Herstellen findet immer zwischen einem Menschen und einem oder mehreren Dingen statt. Wichtig ist hierbei nicht der Prozess, sondern das relativ unvergängliche Endprodukt, denn durch das Herstellen wird eine künstliche Welt von Dingen produziert, die dem Menschen ein unsterbliches Zuhause bietet (vgl. ARENDT 1960, S. 14). Damit hat Herstellen immer einen Zweck, womit der Mensch auch in dieser Tätigkeit nicht frei sein kann. Die Zweck-Mittel-Beziehung, die Angewiesenheit des Menschen auf die Gegenständlichkeit (vgl. ebd.), ist demnach charakterisierend für diese Tätigkeit. Können in der Sozialen Arbeit Bereiche ausgemacht werden, die für eine Zuordnung zum Bereich des Herstellens sprechen?

Um zur Tätigkeit des Herstellens zu zählen, müsste Soziale Arbeit Tätigkeiten verrichten, bei welchen durch Nutzung eines Werkzeugs ein Produkt entsteht bzw. bei welchen ein Material zur Vermittlung zwischen Menschen genutzt wird. Deutlich erkennbar ist dies bei jeglichen Formen der Verwaltungsarbeit: einen Bericht schreiben, etwas dokumentieren, Briefe schreiben und abrechnen. Doch auch Aktionen wie das Streichen eines Jugendraumes, die Neugestaltung der Aufenthaltsräume einer Schule oder das Schreinern von Tischen in einer Behindertenwerkstatt sind eindeutig Tätigkeiten des Herstellens. Hierzu lassen sich sicher noch weitere Beispiele finden.

Problematisch beim Begriff des Herstellens zeigt sich aber der unterschiedliche Fokus, der beim Herstellen auf dem Endprodukt liegt, während in der Sozialen Arbeit jedoch häufig der Prozess selbst wichtig ist. Beispielhaft lässt sich dies an zwei Begebenheiten zeigen: Zum Einen wird im Alltagsgebrauch oft von einem Herstellen sozialer Gerechtigkeit gesprochen. Damit wird ein "machen" von Gerechtigkeit und damit auch ein technischer, mechanischer Blick auf Politik und Soziale Arbeit verbunden. Im Sinne von Arendt kann soziale Gerechtigkeit jedoch nicht hergestellt werden, sonst wird Politik, die ein prozesshaftes Handeln sein muss, instrumentalisiert (vgl. 1960, S. 15).

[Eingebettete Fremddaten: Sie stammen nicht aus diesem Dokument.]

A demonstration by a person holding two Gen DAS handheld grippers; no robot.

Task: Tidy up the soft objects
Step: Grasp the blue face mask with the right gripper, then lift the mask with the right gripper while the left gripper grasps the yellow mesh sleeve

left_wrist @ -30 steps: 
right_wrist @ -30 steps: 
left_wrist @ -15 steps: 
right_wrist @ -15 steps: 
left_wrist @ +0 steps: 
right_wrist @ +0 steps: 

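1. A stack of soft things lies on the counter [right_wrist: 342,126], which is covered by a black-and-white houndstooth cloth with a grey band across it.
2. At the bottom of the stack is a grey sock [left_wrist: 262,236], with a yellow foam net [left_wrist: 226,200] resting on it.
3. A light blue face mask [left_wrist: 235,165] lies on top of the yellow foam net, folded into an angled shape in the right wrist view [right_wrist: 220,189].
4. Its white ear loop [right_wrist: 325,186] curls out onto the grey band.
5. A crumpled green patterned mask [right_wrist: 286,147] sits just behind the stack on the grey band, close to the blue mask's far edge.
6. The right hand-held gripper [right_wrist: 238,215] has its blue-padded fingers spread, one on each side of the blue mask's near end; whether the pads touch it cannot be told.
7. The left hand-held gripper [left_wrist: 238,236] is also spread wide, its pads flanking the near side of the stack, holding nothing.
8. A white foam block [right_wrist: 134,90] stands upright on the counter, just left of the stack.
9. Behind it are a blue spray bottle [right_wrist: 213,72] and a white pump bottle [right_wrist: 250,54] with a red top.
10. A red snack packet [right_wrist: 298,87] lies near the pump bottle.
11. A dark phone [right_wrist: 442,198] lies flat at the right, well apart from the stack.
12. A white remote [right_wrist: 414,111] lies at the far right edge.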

Zum Anderen lässt sich die Problematik des Herstellens am Beispiel von Jugendlichen, die einen Fitnessraum einrichten, zeigen. Hier stellt sich wieder, wie beim Arbeiten, die Frage des Fokus: Soziale Arbeit betrachtet dieses Einrichten aus einem anderen Blickwinkel als die Jugendlichen: Sie interessiert weniger das fertige Endprodukt (der 'hergestellte' Raum) jedoch mehr die Prozesse der Gruppenbildung und Kommunikation, die dabei entstehen. Somit wäre auch dieses Beispiel, je nach Fokus nicht mehr eindeutig dem Herstellen zuzuordnen.

Ein weiteres Problem des Herstellens liegt in der Frage nach der Materie, die vermittelnd zwischen Menschen agieren muss. Wenn Soziale Arbeit z.B. berät oder mit Klienten gemeinsam einen Hilfeplan ausarbeitet, so lässt auch dies eine eindeutige Zuordnung nicht zu: Zwar ist meist ein Zweck vorhanden, der das Zusammenkommen der Menschen bestimmt (z.B. Alltagsbewältigung, Drogen- oder Schuldenberatung), jedoch fehlt meist ein Gegenstand, der dabei vermittelnd zwischen den Menschen agiert. Somit stellt sich die Frage, ob diese Tätigkeiten dann dem Bereich des Handelns zuzuschreiben sind. Dieser Frage wird im vierten Teil des Essays nachgegangen.